Company Hugo Meyer & Co Görlitz & New York
Country Germany
Year 1926–1941 (mine is 1931)
Type Fast cine lens
Mount DeVry
Focal Length 50mm nominal / 52mm measured
Aperture f/1.5
Intended Format 35mm silent 4-perf, 1.33:1 (close to APS-C/S35, full frame equivalent: 72mm f/2.1)
Coverage GFX (full frame equivalent: 41mm f/1.2)
Minimum Focus 0.55 m (2½ inch markings)
Filter Size 39.5×0.75mm (slip on size is 42mm)
Back Focal Distance 34.83mm
Aperture Blades 18
Weight 422g
Build Material Darkened & black painted brass
Optics Kino-Plasmat optical design
HideExpand

I once got to hold a Kino-Plasmat 50mm f/1.5 when visiting an old northern lights observatory above the Arctic Circle in my home country of Norway. Ever since then I’ve always dreamed of finding one for a reasonable price.

That day came much faster than expected, like any good lens find.

A person in Arizona happened to sell a DeVry 35mm cine camera for a very reasonable price. It was in used and moldy condition, and he didn’t mention any lenses. But the lens in the pictures looked interesting. I could barely make it out, and I couldn’t see any labels or text because it was taped over with some makeshift lens hood. The images were small and compressed, so I spent a day comparing and measuring as best I could.

In the end I was convinced this was a Kino-Plasmat lens.

The problem was that he was only willing to sell the camera if I could pick it up in Arizona, and I live in Norway. So I found different Facebook groups in the area and asked if someone could buy the camera for me and send it to my brother in law in LA. Most people ignored the request, but one very nice older lady wanted to help me.

I paid her more than what I paid for the lens. I also tried to pay the seller more, but he was comfortable with the low price he had offered.
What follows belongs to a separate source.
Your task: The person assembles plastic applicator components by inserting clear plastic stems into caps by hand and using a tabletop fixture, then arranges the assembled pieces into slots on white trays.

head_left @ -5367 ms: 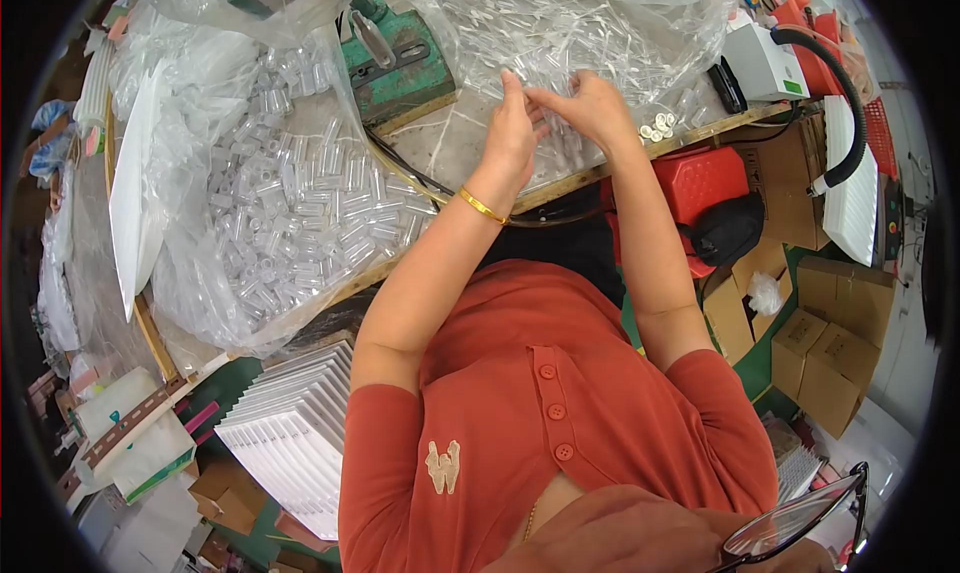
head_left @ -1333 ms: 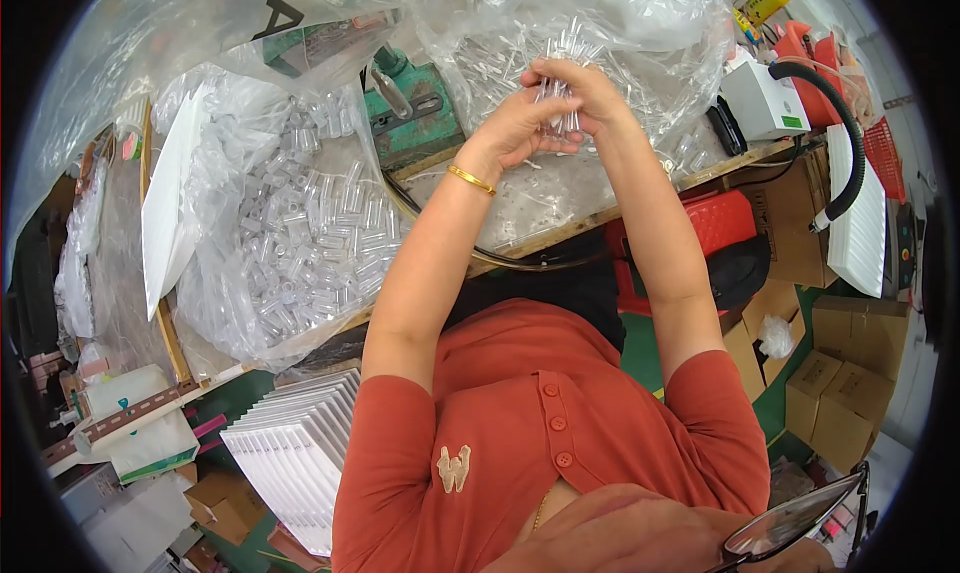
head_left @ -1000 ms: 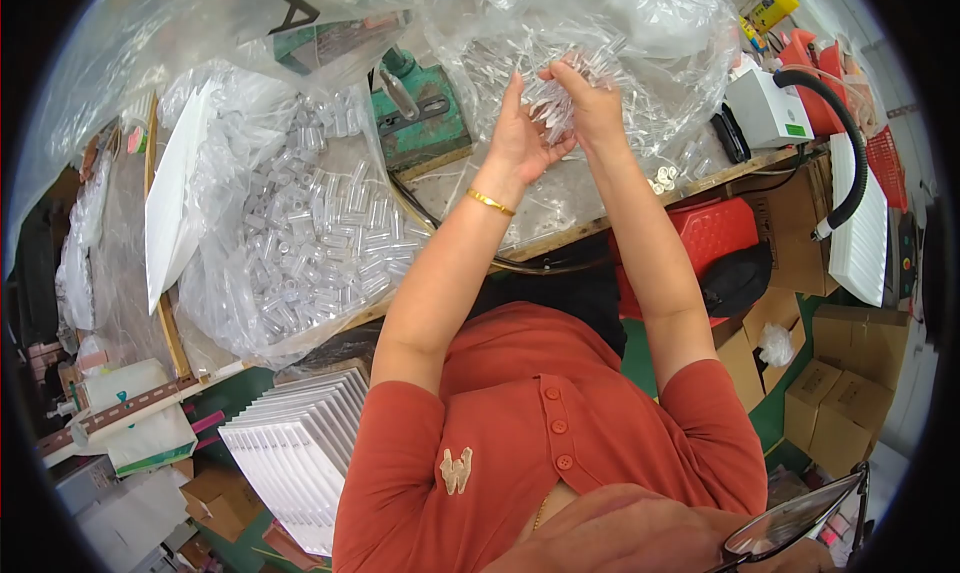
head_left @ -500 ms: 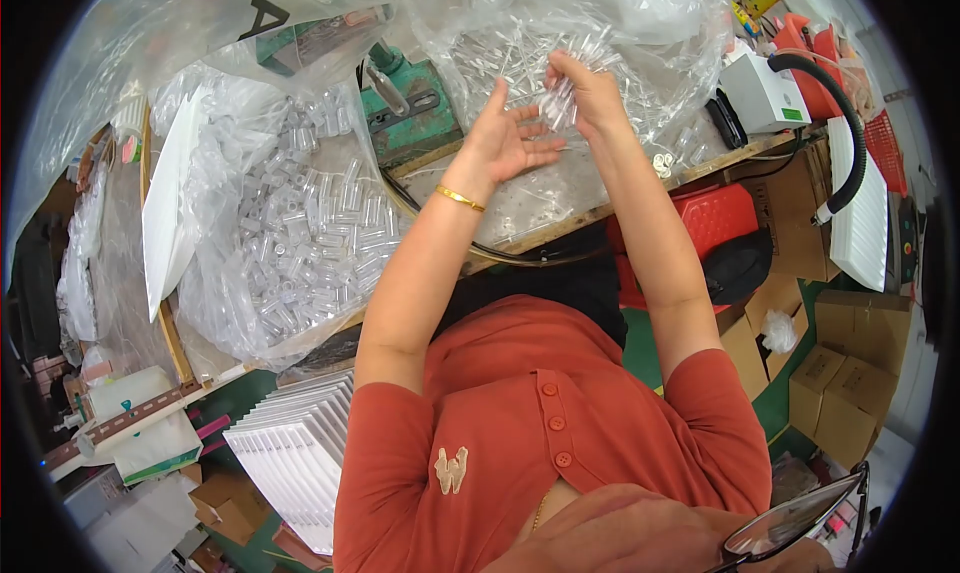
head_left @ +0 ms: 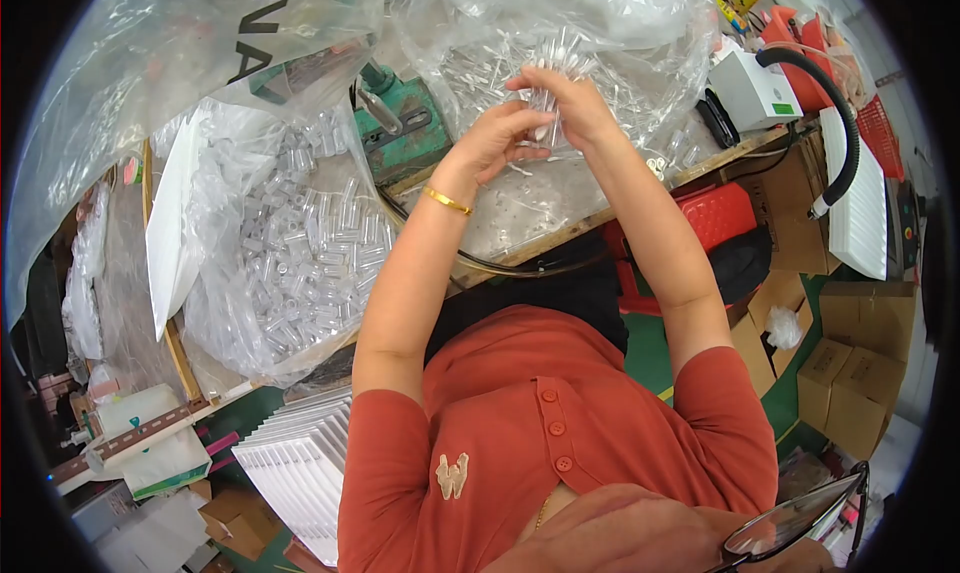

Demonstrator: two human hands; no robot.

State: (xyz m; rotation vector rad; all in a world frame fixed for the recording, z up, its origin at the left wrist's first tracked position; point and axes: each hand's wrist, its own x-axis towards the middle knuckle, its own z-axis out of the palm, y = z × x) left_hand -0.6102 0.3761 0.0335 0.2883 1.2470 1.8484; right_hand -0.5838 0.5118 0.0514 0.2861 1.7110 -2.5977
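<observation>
My right hand is closed around a bundle of thin clear plastic sticks, which fan out above its fingers. My left hand, with a gold bracelet at the wrist, has its thumb and fingers curled around the lower end of this bundle. The exact finger contact is partly hidden. Behind both hands, a heap of similar clear sticks lies in an opened plastic bag. To the left, many short clear plastic tubes lie in another bag.
A green metal press stands left of my hands. On the right are a white box with a black flexible hose and a black case. A cable runs along the wooden table edge. A red stool stands below.
My left hand has gone from spread fingers to curled ones at the bundle's lower end. My right hand has shifted slightly left with the sticks, and the view has shifted a little.
</observation>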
In the end I paid around five times more for shipping, handling and fees than for the actual lens.
I was very lucky to stumble upon this lens, and even luckier that so many people were willing to help me get it. In the end it took around 80 days for the lens to reach me. I didn’t know the condition of the lens. I didn’t even know if all the glass elements were there. This, as you can imagine, was pure torture.

How the ad photos looked for the Kino Plasmat lens

What This Lens Is

This is a Hugo Meyer & Co Kino-Plasmat 2 inch f/1.5, made for 35mm cine use and mounted on a DeVry camera. My serial number research suggests it was made around 1931.

The lens is much more usable than I expected. It covers the full Fujifilm GFX sensor at infinity, with an image circle of around 58mm. It is not sharp in any modern sense wide open, but it has a very beautiful center, strong field curvature, some swirl, glow around highlights and a much larger image circle than the Carl Zeiss Jena Biotar 5cm f/1.4.

This is not a perfect lens. It is a lens from the late 1920s optical speed race, pushed to the edge of what was possible at the time.

History of the Kino-Plasmat f/1.5

Paul Rudolph invented the Plasmat optical design all the way back in 1918 for large format photography. In late December 1923, Dr. Rudolph improved the speed of this design to f/2, introducing the Kino-Plasmat f/2 series for cinema use.

The Kino-Plasmat wasn’t the first f/2 cinema lens. Ernemann had already made the Kinostigmat f/2 for the Ernemann Kino II 17.5mm camera back in 1907. By 1924 lenses like the Rüo-Optik Kino f/2, Goerz Dogmar f/2, Goerz Cinegor f/2, Ernemann Ernostar f/2 and Astro Tachar f/1.8 already existed.

Early in 1925, Dr. Rudolph started development and refinement of a new concept that would later become the Kino-Plasmat f/1.5.

In January 1926, Dr. Rudolph managed to push the Kino-Plasmat all the way down to f/1.5, which was a huge achievement. This made it the fastest cine lens in the world at that time. The title didn’t last long, because already in 1927 Willy Merté from Zeiss developed the legendary Biotar f/1.4 cine lens.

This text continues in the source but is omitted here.